La communauté afrikaner est néanmoins partagée entre un groupe urbanisé, sensible au prestige culturel des conquérants anglais, et un groupe rural, jaloux de son indépendance et de ses privilèges, et hostile à la nouvelle administration britannique.
Sous l’influence des missions protestantes, les autorités britanniques prennent d'abord des mesures pour protéger les Métis et les Hottentots/Khoïkhoïs, notamment en imposant des contrats de travail ou en facilitant les recours judiciaires des salariés contre leurs employeurs. Un épisode va longtemps marquer les esprits de la communauté afrikaner et alimenter leur acrimonie envers les Britanniques.
En 1815, un jeune boer de l'intérieur, Frederic Bezuidenhout, est tué par un policier hottentot après avoir refusé d'obtempérer à une convocation judiciaire et résisté à son arrestation. Son frère parvint à soulever une soixantaine de fermiers, décidés à venger Frederic Bezuidenhout. Perçus comme des rebelles, ils sont pourchassés et acculés à la reddition. Jugés, cinq d'entre eux sont condamnés à mort et pendus à Slachter's Nek le 9 mars 1816. Quatre le sont d'ailleurs deux fois, la corde ayant rompu sous leur poids.
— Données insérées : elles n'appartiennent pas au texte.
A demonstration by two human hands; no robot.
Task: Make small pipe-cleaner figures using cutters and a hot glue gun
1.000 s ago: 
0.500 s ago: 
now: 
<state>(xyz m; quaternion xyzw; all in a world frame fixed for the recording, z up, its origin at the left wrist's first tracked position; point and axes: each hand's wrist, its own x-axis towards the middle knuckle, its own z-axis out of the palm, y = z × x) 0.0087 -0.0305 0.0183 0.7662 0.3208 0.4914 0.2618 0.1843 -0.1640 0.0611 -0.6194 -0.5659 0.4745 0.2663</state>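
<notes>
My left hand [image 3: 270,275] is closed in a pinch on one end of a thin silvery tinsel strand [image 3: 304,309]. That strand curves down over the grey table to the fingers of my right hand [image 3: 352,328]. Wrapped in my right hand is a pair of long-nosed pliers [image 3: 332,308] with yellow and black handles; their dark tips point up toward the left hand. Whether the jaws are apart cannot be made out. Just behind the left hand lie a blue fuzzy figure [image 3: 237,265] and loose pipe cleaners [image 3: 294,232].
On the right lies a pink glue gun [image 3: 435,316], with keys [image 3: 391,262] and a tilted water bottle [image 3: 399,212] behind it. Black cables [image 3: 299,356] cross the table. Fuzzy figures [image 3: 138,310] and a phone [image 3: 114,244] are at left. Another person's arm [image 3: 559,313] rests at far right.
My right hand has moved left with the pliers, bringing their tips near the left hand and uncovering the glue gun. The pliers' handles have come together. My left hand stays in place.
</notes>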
Le ressentiment des Boers envers les administrateurs britanniques successifs continue de croître dans les années 1820 et au début des années 1830, accrus par la décision des Britanniques de retirer au néerlandais son statut de langue officielle dans les tribunaux et les services gouvernementaux et d'imposer l'anglais comme langue de l'administration et de l'église alors que la plupart des Boers ne parlent pas anglais.En 1828, le gouverneur du Cap décrète que tous les membres de la population indigène africaine qui n'étaient pas réduits en esclavage auraient désormais les mêmes droits de citoyenneté, en matière de sécurité et de propriété, que les descendants de colons européens.
En 1834, la décision des autorités britanniques d'abolir l'esclavage dans la colonie est mal vécue par les Boers.